The expected output is the full data, repeated exactly, without pictures.

▽

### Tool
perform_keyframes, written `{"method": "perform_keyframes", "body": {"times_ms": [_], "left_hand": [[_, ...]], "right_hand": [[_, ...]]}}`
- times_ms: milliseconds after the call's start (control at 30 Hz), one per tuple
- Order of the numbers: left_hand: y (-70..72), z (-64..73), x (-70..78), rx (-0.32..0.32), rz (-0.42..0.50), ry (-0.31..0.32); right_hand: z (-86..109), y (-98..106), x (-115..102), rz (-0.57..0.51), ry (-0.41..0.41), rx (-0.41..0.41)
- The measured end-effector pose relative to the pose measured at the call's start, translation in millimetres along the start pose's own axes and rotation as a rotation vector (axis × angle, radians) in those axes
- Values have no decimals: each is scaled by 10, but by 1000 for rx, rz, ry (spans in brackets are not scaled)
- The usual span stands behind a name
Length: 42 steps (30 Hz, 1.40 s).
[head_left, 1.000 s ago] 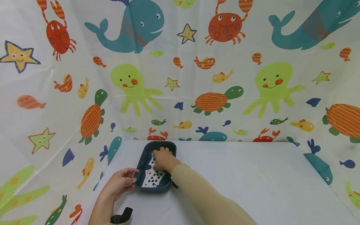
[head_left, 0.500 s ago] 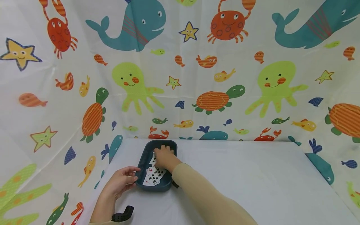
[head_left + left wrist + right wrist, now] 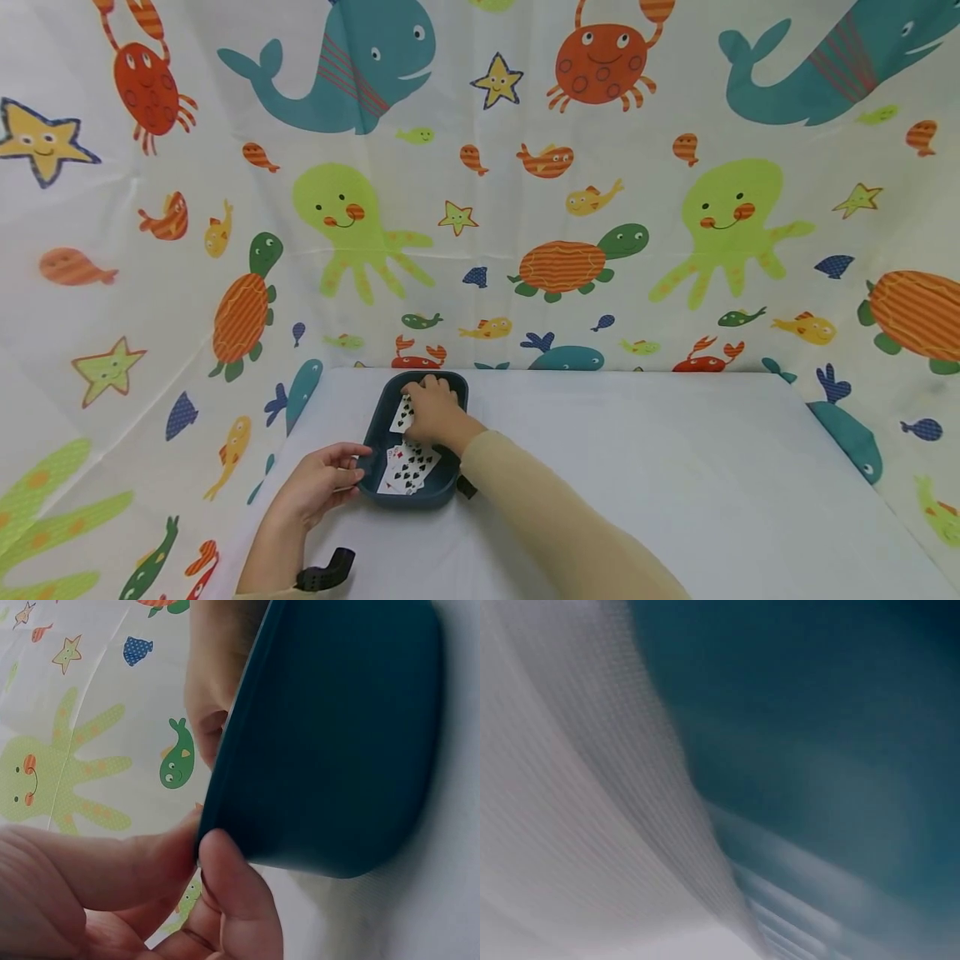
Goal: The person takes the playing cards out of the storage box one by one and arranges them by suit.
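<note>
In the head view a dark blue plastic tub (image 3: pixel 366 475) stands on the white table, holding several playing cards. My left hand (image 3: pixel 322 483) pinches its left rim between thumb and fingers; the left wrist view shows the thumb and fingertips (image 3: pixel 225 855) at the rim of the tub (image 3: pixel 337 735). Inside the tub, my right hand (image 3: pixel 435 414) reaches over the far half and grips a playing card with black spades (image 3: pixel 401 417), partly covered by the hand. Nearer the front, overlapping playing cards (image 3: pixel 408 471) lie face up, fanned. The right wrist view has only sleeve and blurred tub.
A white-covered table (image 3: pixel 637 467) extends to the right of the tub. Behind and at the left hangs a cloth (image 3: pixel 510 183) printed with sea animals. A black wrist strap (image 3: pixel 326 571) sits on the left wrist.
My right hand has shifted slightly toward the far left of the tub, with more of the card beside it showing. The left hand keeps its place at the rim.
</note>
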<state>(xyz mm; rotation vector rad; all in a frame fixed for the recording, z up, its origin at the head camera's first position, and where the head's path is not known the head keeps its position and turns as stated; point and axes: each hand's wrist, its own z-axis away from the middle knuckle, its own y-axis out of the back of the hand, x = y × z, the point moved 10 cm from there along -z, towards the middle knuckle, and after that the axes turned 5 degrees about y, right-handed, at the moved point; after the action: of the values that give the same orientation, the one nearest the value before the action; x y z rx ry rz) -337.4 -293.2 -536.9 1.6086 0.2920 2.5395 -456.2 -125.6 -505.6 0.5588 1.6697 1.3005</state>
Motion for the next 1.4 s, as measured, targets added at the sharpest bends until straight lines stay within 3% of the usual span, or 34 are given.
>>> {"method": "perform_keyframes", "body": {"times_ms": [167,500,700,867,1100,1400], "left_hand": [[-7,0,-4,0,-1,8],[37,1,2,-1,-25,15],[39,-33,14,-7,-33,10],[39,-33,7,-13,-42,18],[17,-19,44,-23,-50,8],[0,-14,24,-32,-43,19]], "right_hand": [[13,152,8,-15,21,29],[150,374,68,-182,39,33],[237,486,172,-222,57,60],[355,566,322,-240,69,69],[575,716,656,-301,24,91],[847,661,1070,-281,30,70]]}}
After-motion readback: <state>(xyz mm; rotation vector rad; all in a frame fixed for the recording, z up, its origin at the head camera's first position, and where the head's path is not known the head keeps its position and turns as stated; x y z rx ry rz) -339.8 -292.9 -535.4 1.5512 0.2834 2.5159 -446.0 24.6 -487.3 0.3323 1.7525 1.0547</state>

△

RESULT OF THIS TASK:
### Tool
perform_keyframes, written `{"method": "perform_keyframes", "body": {"times_ms": [_], "left_hand": [[_, ...]], "right_hand": [[_, ...]]}}`
- times_ms: milliseconds after the call's start (control at 30 Hz), one per tuple
- Order of the numbers: left_hand: y (-70..72), z (-64..73), x (-70..78), rx (-0.32..0.32), rz (-0.42..0.50), ry (-0.31..0.32); right_hand: z (-86..109), y (-98..106), x (-115..102), rz (-0.57..0.51), ry (-0.41..0.41), rx (-0.41..0.41)
- The measured end-effector pose relative to the pose measured at the call's start, translation in millimetres along the start pose's own axes and rotation as a rotation vector (axis × angle, radians) in those axes
- Values have no decimals: each is scaled by 10, but by 1000 for rx, rz, ry (spans in brackets are not scaled)
- The usual span stands behind a name
Length: 42 steps (30 Hz, 1.40 s).
[head_left, 1.000 s ago] 
[head_left, 0.500 s ago] 
[head_left + left wrist + right wrist, now] 
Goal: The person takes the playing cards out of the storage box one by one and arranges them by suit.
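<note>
In the head view a dark blue plastic tub (image 3: pixel 366 475) stands on the white table, holding several playing cards. My left hand (image 3: pixel 322 483) pinches its left rim between thumb and fingers; the left wrist view shows the thumb and fingertips (image 3: pixel 225 855) at the rim of the tub (image 3: pixel 337 735). Inside the tub, my right hand (image 3: pixel 435 414) reaches over the far half and grips a playing card with black spades (image 3: pixel 401 417), partly covered by the hand. Nearer the front, overlapping playing cards (image 3: pixel 408 471) lie face up, fanned. The right wrist view has only sleeve and blurred tub.
A white-covered table (image 3: pixel 637 467) extends to the right of the tub. Behind and at the left hangs a cloth (image 3: pixel 510 183) printed with sea animals. A black wrist strap (image 3: pixel 326 571) sits on the left wrist.
My right hand has shifted slightly toward the far left of the tub, with more of the card beside it showing. The left hand keeps its place at the rim.
</note>
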<state>(xyz mm; rotation vector rad; all in a frame fixed for the recording, z up, its origin at the head camera's first position, and where the head's path is not known the head keeps its position and turns as stated; point and axes: each hand's wrist, its own z-axis away from the middle knuckle, its own y-axis out of the back of the hand, x = y × z, the point moved 10 cm from there along -z, towards the middle knuckle, and after that the axes turned 5 degrees about y, right-handed, at the moved point; after the action: of the values that give the same orientation, the one nearest the value before the action; x y z rx ry rz) -337.4 -293.2 -536.9 1.6086 0.2920 2.5395 -456.2 -125.6 -505.6 0.5588 1.6697 1.3005</state>
Motion for the next 1.4 s, as measured, targets added at the sharpest bends until straight lines stay within 3% of the usual span, or 34 are given.
>>> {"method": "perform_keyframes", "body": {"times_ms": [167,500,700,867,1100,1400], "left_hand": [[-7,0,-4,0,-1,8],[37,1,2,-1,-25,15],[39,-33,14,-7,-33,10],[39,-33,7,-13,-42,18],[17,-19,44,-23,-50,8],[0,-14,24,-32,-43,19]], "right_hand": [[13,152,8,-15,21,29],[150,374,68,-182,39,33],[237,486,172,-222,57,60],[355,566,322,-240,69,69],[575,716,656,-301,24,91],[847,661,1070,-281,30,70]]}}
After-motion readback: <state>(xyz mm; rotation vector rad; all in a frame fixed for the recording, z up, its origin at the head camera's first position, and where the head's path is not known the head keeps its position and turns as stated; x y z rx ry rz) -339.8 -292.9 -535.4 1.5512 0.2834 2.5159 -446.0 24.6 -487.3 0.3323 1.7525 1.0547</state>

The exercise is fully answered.